If you receive unemployment advantages, you can use your HSA to pay for long-term care, COBRA premiums, or other health insurance premiums. We hope by reading this article, you are aware of the countless benefits of HSA (even after leaving the job). If you have experience using this type of account, share it with us.
“If you have any feedback about what happens to my HSA when I leave my job that you have tried out or any questions about the ones that I have recommended, please leave your comments below!”

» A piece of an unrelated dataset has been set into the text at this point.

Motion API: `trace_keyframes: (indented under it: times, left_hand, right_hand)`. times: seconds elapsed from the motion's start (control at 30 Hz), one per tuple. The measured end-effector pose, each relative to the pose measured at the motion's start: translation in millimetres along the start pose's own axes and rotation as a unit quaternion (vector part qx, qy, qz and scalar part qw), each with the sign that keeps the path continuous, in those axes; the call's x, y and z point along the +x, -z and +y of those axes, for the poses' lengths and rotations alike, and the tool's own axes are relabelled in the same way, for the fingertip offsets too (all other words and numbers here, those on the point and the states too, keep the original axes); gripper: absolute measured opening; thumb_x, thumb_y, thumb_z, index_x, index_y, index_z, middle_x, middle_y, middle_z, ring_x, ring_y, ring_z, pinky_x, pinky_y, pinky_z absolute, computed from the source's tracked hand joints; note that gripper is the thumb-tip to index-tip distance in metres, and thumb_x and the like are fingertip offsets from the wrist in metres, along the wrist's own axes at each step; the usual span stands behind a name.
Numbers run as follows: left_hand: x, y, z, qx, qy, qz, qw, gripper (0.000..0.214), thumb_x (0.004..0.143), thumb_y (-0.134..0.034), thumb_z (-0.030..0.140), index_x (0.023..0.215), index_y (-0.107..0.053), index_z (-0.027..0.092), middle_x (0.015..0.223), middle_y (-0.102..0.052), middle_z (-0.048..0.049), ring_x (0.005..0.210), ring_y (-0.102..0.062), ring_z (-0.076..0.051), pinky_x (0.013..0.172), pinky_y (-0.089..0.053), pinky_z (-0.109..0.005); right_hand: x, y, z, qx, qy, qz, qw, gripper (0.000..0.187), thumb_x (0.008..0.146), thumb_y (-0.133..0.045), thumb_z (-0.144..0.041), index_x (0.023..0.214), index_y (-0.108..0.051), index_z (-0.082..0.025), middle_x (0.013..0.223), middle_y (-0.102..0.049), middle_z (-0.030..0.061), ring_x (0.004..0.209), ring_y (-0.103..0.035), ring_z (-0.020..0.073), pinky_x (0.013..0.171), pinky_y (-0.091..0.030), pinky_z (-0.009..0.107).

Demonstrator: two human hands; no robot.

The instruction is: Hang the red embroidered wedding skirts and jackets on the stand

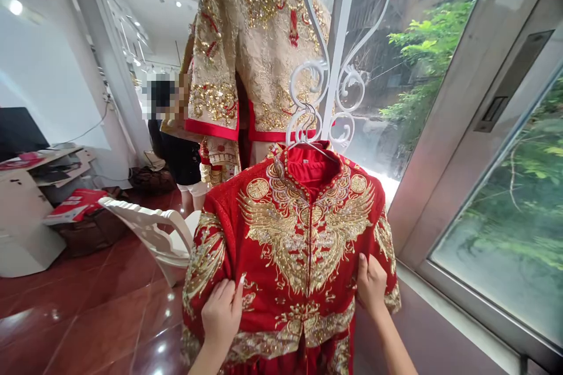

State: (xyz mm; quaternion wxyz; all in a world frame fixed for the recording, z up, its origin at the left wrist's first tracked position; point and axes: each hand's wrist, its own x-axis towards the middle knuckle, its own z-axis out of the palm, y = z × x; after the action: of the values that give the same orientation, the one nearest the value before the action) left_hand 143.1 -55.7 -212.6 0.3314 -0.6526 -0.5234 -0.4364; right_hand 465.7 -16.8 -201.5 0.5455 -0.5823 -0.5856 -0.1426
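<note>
Red jacket [303, 246] hangs front-on from a hanger [310, 143] hooked on the white stand [336, 41], low in front of the person, w/ a gold robe [246, 41] higher behind. L hand [222, 310] has fingers bunched and thumb up, pinching cloth by the sleeve seam. R hand [372, 284] is curled shut on cloth at the opp. side, which prob. keeps the front spread flat.

Both my forearms rise bare from the bottom edge, well apart. My left hand [222, 312] shows its back to me, fingers together, nearly straight, pointing up. My right hand [372, 284] sits higher, knuckles bent, fingertips curled out of sight.
</note>
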Motion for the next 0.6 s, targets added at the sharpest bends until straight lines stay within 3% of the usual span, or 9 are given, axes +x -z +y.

NB: The purpose of this website is to provide a general understanding of personal finance, basic financial concepts, and information. It’s not intended to advise on tax, insurance, investment, or any product and service. Since each of us has our own unique situation, you should have all the appropriate information to understand and make the right decision to fit with your needs and your financial goals. I hope that you will succeed in building your financial future.
This is a very helpful article on Health Savings Account, and extremely useful to know that one can even use the HSA to help with your retirement income. Can someone who is self-employed also have a HSA? Or do I have to be in employment with a company to qualify for a HSA? What would be the tax benefits of having a HSA? Thank you.